Venerable Heng Sure is currently President of the Dharma Realm Buddhist Association. He was ordained as a Buddhist monk in 1976 under the great Chinese Tripitaka Master Hsuan Hua, founder of the City of Ten Thousand Buddhas. For the sake of world peace, he undertook a pilgrimage of over six hundred miles from South Pasadena to Ukiah, California, repeatedly taking three steps and one bow to cover the entire route. In the entire two years and nine months taken to make the pilgrimage and for three years following, he observed a practice of total silence. Ven. Heng Sure has an M.A. in Oriental Languages from UC Berkeley, and a Ph.D. from the Graduate Theological Union in Berkeley. He serves as the Managing Director of the Berkeley Buddhist Monastery and teaches on the staff at the Institute for World Religions. Ven. Heng Sure is active in interfaith dialogue and teaches a course in Buddhist-Christian Dialogue at the Graduate Theological Union. He has recently published two audio CDs of English-language Buddhist music and stories.
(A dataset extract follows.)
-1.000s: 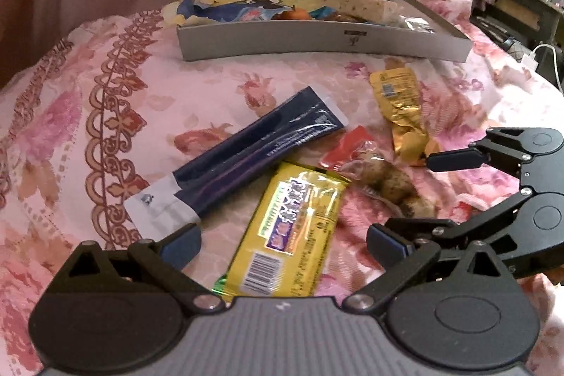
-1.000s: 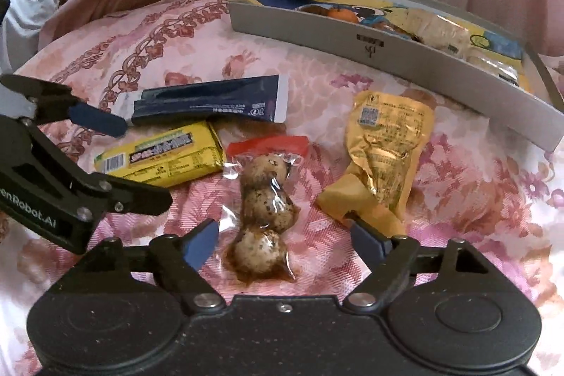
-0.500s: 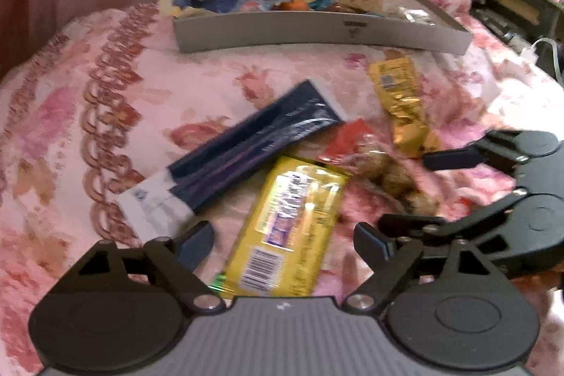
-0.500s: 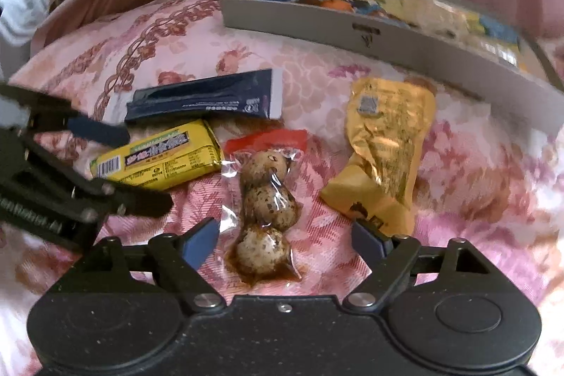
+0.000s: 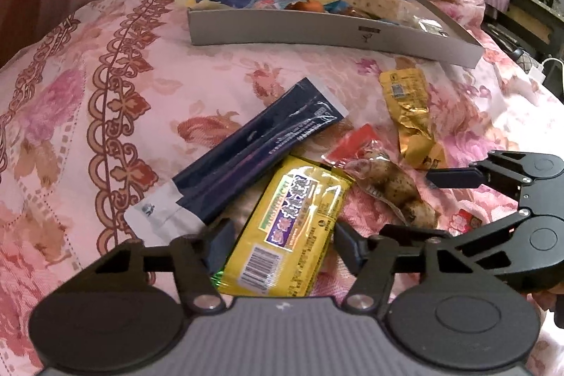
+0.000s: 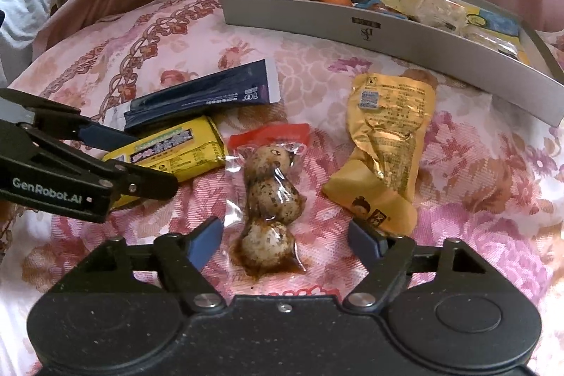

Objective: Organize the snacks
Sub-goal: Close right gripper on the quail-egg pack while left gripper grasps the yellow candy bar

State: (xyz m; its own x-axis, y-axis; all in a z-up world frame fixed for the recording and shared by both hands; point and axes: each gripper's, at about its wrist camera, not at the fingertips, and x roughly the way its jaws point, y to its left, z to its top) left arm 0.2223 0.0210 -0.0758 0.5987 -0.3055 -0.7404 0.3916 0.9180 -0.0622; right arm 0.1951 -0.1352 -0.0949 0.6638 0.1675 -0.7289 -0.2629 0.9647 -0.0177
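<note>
A yellow snack packet [image 5: 296, 224] lies on the floral bedspread between the fingers of my left gripper [image 5: 283, 244], which is open with its pads close to the packet's long edges. A clear pack of speckled eggs [image 6: 271, 196] lies between the fingers of my right gripper [image 6: 287, 242], also open and not touching it. A dark blue packet [image 5: 253, 150] rests beside the yellow one, and a gold pouch [image 6: 387, 136] lies right of the eggs. In the right wrist view my left gripper [image 6: 134, 161] straddles the yellow packet [image 6: 172, 147].
A grey box [image 5: 317, 30] holding several snacks stands at the far side of the bed, its low wall [image 6: 370, 30] facing me. Pink curtains hang behind it. A white cloth [image 6: 24, 2] lies far left, and furniture with cables [image 5: 528, 23] stands far right.
My left gripper's fingers have narrowed around the yellow packet. The right gripper has barely shifted and stays over the egg pack.
</note>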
Professor Jan Willis (BA and MA in Philosophy, Cornell University and Ph.D. in Indic and Buddhist Studies, Columbia University, 1976) is Professor of Religion at Wesleyan University in Middletown, Connecticut. She has studied with Tibetan Buddhists in India, Nepal, Switzerland and the U.S. for four decades, and has taught courses in Buddhism for thirty-five years. She is the author of The Diamond Light: An Introduction to Tibetan Buddhist Meditation (1972), On Knowing Reality: The Tattvartha Chapter of Asanga’s Bodhisattvabhumi (1979), Enlightened Beings: Life Stories from the Ganden Oral Tradition (1995); and the editor of Feminine Ground: Essays on Women and Tibet (1989). Additionally, Willis has published a number of articles and essays on various topics in Buddhism Buddhist meditation, women and Buddhism and Buddhism and race. In 2001, she authored the memoir Dreaming Me: An African American Woman’s Spiritual Journey (re-issued October 1, 2008 by Wisdom Publications as Dreaming Me: Black, Baptist, and Buddhist One Woman’s Spiritual Journey). In December of 2000, Time magazine named Willis one of “six spiritual innovators for the new millennium.” In 2003, she was a recipient of Wesleyan University’s Binswanger Prize for Excellence in Teaching. In September of 2005, Newsweek magazine’s “Spirituality in America” issue included a profile of her and, in its May 2007 edition, Ebony magazine named Willis one of its “Power 150” most influential African Americans.